M&A Boom! 2014 on Pace to Set Record for Mergers
While the aftermath of the financial crisis can still be felt in some areas of the economy, global dealmaking seems to be on its way to full recovery in 2014, with the uptrend forecast to continue in 2015.
More mergers and acquisitions are naturally good news for investment bankers– both incumbent and prospective – since they translate in higher turnover, bigger profits and higher demand for investment banking jobs.
M&A FRENZY RETURNS
While it’s obvious for anyone who’s been following financial news this year that there’s been a lot of M&A buzz, it’s a good idea to take a look at some numbers to get a grasp of how big exactly the buzz has been.

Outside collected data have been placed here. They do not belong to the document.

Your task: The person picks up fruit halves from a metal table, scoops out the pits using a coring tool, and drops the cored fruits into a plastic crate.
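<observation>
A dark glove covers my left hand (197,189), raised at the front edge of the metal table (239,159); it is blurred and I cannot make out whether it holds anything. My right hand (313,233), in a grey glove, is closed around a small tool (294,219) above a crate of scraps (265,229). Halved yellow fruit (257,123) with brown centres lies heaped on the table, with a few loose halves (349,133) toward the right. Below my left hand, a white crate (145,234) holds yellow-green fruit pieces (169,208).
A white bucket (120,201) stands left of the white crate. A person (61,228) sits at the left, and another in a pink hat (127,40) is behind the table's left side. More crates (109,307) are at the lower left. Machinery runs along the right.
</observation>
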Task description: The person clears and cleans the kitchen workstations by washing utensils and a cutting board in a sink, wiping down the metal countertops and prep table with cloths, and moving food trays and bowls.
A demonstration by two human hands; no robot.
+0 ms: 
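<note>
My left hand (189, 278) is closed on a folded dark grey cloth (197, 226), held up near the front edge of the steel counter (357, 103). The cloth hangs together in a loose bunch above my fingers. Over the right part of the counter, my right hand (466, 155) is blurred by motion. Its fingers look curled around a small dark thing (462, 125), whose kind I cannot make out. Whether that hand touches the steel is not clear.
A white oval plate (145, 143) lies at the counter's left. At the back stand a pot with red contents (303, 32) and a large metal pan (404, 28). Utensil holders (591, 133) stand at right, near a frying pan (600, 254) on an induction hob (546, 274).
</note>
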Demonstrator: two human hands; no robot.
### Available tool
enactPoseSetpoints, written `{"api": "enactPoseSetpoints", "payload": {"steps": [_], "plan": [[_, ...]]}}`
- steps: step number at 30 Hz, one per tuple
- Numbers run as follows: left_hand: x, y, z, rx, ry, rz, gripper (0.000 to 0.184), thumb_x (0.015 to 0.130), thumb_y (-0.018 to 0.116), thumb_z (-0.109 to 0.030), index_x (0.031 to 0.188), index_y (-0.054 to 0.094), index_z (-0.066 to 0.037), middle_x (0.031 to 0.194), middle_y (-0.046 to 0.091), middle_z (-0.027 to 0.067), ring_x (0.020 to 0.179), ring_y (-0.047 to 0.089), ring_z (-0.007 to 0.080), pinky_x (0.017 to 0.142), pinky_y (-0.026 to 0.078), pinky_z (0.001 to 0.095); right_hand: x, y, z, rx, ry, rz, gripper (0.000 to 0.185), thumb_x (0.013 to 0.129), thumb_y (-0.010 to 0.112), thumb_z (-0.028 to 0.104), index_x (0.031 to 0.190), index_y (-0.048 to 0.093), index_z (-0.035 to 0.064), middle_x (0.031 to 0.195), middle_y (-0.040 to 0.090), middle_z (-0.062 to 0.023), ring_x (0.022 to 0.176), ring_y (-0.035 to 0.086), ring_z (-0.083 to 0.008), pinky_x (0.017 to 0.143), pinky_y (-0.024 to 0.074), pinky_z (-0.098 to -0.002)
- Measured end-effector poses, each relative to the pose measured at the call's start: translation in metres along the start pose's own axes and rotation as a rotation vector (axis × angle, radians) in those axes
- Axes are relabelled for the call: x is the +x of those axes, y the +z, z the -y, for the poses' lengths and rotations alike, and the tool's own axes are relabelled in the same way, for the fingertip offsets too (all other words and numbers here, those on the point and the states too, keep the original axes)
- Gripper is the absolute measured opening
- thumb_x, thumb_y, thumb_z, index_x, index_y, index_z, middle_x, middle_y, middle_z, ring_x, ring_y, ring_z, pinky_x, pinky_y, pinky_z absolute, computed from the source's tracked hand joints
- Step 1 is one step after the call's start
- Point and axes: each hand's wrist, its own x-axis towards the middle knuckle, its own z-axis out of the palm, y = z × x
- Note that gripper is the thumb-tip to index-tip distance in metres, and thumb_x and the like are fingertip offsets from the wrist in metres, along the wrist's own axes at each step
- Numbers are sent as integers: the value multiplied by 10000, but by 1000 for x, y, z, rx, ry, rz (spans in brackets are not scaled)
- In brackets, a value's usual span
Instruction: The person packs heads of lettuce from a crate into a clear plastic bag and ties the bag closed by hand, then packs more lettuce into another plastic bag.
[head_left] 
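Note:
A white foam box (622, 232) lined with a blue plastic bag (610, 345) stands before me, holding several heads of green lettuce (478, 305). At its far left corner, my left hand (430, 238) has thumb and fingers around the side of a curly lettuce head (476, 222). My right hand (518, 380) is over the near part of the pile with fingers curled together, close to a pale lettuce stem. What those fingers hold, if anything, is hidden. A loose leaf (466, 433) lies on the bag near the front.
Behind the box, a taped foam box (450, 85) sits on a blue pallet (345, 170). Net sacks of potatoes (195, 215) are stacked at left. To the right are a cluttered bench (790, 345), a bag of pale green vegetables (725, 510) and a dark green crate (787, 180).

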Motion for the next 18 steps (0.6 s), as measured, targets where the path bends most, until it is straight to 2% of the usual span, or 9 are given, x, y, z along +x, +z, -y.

The Financial Times recently quoted data from Thompson Reuters as showing that in the first three quarters of 2014, the value of mergers and acquisitions had hit as much as $2.66 trillion, with the amount marking a 60 percent increase year-on-year. Reuters reports that the second quarter in particular was the highest in deal volume since the second quarter of 2007 with M&A deals totaling $1 trillion.
November alone saw two of 2014’s biggest deals – Activis’ $66 billion bid for Botox maker Allergan and Halliburton’s $34.6 billion offer for rival Baker Hughes which is set to merge two of the world’s biggest oil services firms.
What is even more impressive, however, is that the M&A boom has not been limited to the healthcare or the energy sector, but is visible in almost every sector of the economy, unlike in the past few years when consolidation deals only emerged in certain industries.
BEHIND THE M&A TREND
While the M&A boom might seem somewhat sudden to some, it can be interpreted as a logical development which follows the post-crisis period of caution among businesses. Some experts attribute the surge in activity to the strategies adopted by companies since the financial crisis.
“We have been through a period where costs have been cut and a lot of the straightforward organic expansion has been done, so companies naturally turn to M&A as a way to keep growing”, Peter Tague, co-head of global M&A at Citi, recently told the Financial Times.
Adding that to an environment of low interest rates and monetary easing programs which have supported equity markets worldwide, it is no wonder that a lot of companies feel that the time has come to pursue M&A deals and substitute cost cutting for expansion in their strategies.
Gregg Lemkau, co-head of global mergers and acquisitions at Goldman Sachs, earlier this year told Reuters that what was notable about the deal activity in the first half of 2014 was that it was blue-chip companies that were doing the acquiring.
“We have finally seen the return of the strategic acquirer,” Lemkau pointed out.
NO SLOWDOWN IN SIGHT
With 2014 already points to levels unseen since the financial crisis, there is optimism that this is not a one-time phenomenon but rather the beginning of an uptrend.
The USA Today in November quoted Jeff Golman, head of Mesirow Financial’s investment banking practice, as seeing the pattern continuing in 2015.
“M&A is all about underlying confidence in the economy and business,” he commented. “CEOs and corporate boards would not embark on large transactions if they didn’t have confidence in where things are headed.”
GOOD NEWS FOR INVESTMENT BANKERS
The steady improvement in global M&A activity over the year is expected to result in an increase in advisory fees for investment banks. Forbes noted in a recent article that Thomson Reuters data point to an increase of 12 percent in fees for the industry as a whole in the third quarter as compared with the previous quarter.
Looking at November’s mega-mergers, the five Wall Street banks which advised on the Actavis and Halliburton deals are set to reap $316 million in fees, according to an article in Bloomberg Businessweek.
While the advisory fees are the main reason for investment bankers to cheer, the surge in merger deals is also good news for those who are yet to kick off their career in finance. More M&A deals mean more work which is likely to result in more positions opening up with investment banks looking to handle the increasing workload, assuming the applicants have the required investment banking and financial modeling training to perform the jobs.
NO TIME LIKE THE PRESENT
While even the best analysts cannot give 100 percent-accurate forecasts how long the M&A frenzy will continue and whether we have already seen its peak or it still lies ahead, the current deal activity is beneficial for the bankers’ paychecks and is also likely to provide more finance job opportunities for those looking to start their investment banking career.